Users receive multiple summary emails when sidekiq queue is >30 minutes

pfaffman · March 21, 2019, 10:15pm

I’ve got a high-volume system with 24GB ram, a 30GB on disk database, and 2M page views/month. There were some bumps as the site got migrated and updated to the new image format, but last I looked it appeared to be running smoothly according to those familiar with the site.

Earlier today I noticed 25K sidekiq jobs. They got processed pretty quickly, but sidekiq reported a 10Ks latency.

A user reported that they had received 5 summary emails in the space of an hour. Here’s the mail-sent graph:

Here’s grafana stats for the day.

The site was upgraded a couple days back when I installed the prometheus exporter plugin.

There were complaints of multiple summary emails earlier, but I chalked that up to the site being swamped due to the image processing.

Does anyone have an explanation for why a user might receive multiple summary emails in a day?

pfaffman · March 21, 2019, 10:28pm

~~I found a user who has weekly summaries set in their settings. That user received 3-7 summary emails per day over the past few days.~~

Edit: No I didn’t. But I did find a user who was sent four digests today (in that list of 300 messages):

Here’s the query in case I did something stupid:

SELECT user_id, created_at
from email_logs 
WHERE email_type='digest'
AND created_at > now() - interval '4 day' 
ORDER BY user_id, created_at DESC
LIMIT 300

There are more than a dozen users with 3-6 digests today.
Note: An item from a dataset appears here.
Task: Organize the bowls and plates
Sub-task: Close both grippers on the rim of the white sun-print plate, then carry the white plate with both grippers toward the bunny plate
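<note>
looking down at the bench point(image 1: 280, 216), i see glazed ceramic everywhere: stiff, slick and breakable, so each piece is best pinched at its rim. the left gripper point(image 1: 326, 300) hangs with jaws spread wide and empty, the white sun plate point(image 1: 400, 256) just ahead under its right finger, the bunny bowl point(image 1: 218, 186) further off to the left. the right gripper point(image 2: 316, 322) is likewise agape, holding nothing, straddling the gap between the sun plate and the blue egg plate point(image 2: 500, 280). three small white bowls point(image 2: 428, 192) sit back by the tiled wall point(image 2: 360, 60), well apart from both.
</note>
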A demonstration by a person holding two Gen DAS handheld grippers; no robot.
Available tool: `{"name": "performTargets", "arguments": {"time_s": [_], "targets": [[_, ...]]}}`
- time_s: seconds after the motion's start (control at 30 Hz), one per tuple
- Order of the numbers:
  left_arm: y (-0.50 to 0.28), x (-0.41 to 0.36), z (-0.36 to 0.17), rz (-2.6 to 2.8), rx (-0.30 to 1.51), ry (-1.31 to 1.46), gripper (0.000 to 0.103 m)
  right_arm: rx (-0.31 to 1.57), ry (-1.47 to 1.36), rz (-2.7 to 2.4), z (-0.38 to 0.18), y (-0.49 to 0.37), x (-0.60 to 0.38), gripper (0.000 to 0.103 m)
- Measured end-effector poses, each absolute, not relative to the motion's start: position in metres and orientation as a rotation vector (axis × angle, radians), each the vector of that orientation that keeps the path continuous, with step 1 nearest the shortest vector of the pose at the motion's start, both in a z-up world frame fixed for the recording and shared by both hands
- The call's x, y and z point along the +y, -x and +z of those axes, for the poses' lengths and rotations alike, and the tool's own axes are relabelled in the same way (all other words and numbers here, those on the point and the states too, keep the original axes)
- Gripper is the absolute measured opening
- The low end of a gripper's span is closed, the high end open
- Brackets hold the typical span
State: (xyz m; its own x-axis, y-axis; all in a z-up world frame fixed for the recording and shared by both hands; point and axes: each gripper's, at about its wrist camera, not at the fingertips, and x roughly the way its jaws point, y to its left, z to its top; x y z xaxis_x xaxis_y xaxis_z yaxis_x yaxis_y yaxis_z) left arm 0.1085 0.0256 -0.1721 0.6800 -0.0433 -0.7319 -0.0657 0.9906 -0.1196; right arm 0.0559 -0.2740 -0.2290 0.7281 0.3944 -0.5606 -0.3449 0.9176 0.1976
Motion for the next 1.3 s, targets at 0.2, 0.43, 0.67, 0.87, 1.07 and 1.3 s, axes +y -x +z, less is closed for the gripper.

codinghorror · March 22, 2019, 6:44am

Database corruption, maybe? We have no other systemic reports of digest emails going out inappropriately.

Did you check and make sure this user doesn’t have anything weird in their user settings for the activity summary (aka “digest”)

pfaffman · March 22, 2019, 9:27am

The ones I inspected had “weekly” checked.

I can have a closer look at the rails console.

Any other idea of what kind of corruption could cause this?

.

codinghorror · March 22, 2019, 9:28am

Zero idea but we have no other reports of this, so it’s specific to the migration or config somehow.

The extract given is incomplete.